## Task brief:
Starting with the first line of the data that follows, transcribe every line verbatim until the line containing "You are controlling" has been transcribed.

## Data:
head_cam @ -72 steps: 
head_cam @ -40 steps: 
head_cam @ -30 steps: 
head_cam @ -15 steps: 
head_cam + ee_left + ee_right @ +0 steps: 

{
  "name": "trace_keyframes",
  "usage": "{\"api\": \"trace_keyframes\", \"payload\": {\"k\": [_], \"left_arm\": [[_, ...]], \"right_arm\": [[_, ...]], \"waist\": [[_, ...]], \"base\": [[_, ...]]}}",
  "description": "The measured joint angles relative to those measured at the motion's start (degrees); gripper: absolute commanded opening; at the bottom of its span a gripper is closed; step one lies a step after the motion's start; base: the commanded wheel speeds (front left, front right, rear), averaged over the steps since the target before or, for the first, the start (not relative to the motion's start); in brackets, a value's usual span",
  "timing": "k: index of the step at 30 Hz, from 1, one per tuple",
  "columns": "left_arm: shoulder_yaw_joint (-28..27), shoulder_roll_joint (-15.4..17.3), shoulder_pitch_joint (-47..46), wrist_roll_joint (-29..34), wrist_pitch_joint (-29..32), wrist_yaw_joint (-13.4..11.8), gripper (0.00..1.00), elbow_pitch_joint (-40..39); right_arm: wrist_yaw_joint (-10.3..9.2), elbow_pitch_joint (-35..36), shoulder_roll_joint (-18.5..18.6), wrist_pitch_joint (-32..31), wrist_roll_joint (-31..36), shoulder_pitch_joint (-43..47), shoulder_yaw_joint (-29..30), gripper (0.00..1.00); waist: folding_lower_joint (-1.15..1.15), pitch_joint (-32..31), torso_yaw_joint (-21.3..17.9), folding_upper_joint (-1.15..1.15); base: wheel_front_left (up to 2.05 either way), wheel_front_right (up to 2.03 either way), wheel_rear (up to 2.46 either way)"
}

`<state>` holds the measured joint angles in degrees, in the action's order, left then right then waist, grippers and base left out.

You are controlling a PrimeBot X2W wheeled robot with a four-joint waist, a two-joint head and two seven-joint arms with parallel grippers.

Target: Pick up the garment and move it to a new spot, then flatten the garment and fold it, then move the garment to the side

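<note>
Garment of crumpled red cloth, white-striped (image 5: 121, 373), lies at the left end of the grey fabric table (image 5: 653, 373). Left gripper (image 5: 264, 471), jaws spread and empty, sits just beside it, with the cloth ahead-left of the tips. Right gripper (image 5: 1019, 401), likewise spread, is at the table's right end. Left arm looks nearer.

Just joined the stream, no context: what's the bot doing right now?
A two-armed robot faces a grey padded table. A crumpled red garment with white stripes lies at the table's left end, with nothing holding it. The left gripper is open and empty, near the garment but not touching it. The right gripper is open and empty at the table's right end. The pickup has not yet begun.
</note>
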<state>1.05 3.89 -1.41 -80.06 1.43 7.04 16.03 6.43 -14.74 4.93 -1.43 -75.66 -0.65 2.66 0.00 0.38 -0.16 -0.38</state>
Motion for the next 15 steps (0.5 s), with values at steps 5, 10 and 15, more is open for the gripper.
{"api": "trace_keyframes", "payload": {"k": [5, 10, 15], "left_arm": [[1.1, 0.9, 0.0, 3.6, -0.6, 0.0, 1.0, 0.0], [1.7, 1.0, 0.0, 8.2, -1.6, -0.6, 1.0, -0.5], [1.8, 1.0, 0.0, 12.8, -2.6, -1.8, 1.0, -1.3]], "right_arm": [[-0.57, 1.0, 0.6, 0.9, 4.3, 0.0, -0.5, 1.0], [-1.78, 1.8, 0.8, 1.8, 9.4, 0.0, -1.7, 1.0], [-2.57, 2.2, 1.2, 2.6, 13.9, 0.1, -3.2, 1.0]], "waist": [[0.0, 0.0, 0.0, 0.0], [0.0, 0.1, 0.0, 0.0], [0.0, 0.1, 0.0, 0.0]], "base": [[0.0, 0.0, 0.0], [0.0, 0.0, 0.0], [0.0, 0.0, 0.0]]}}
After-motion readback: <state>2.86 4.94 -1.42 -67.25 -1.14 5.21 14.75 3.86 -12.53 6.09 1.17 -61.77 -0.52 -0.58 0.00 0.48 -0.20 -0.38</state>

## Your response:
head_cam @ -72 steps: 
head_cam @ -40 steps: 
head_cam @ -30 steps: 
head_cam @ -15 steps: 
head_cam + ee_left + ee_right @ +0 steps: 

{
  "name": "trace_keyframes",
  "usage": "{\"api\": \"trace_keyframes\", \"payload\": {\"k\": [_], \"left_arm\": [[_, ...]], \"right_arm\": [[_, ...]], \"waist\": [[_, ...]], \"base\": [[_, ...]]}}",
  "description": "The measured joint angles relative to those measured at the motion's start (degrees); gripper: absolute commanded opening; at the bottom of its span a gripper is closed; step one lies a step after the motion's start; base: the commanded wheel speeds (front left, front right, rear), averaged over the steps since the target before or, for the first, the start (not relative to the motion's start); in brackets, a value's usual span",
  "timing": "k: index of the step at 30 Hz, from 1, one per tuple",
  "columns": "left_arm: shoulder_yaw_joint (-28..27), shoulder_roll_joint (-15.4..17.3), shoulder_pitch_joint (-47..46), wrist_roll_joint (-29..34), wrist_pitch_joint (-29..32), wrist_yaw_joint (-13.4..11.8), gripper (0.00..1.00), elbow_pitch_joint (-40..39); right_arm: wrist_yaw_joint (-10.3..9.2), elbow_pitch_joint (-35..36), shoulder_roll_joint (-18.5..18.6), wrist_pitch_joint (-32..31), wrist_roll_joint (-31..36), shoulder_pitch_joint (-43..47), shoulder_yaw_joint (-29..30), gripper (0.00..1.00); waist: folding_lower_joint (-1.15..1.15), pitch_joint (-32..31), torso_yaw_joint (-21.3..17.9), folding_upper_joint (-1.15..1.15); base: wheel_front_left (up to 2.05 either way), wheel_front_right (up to 2.03 either way), wheel_rear (up to 2.46 either way)"
}

`<state>` holds the measured joint angles in degrees, in the action's order, left then right then waist, grippers and base left out.

You are controlling a PrimeBot X2W wheeled robot with a four-joint waist, a two-joint head and two seven-joint arms with parallel grippers.

This exercise has been answered in full.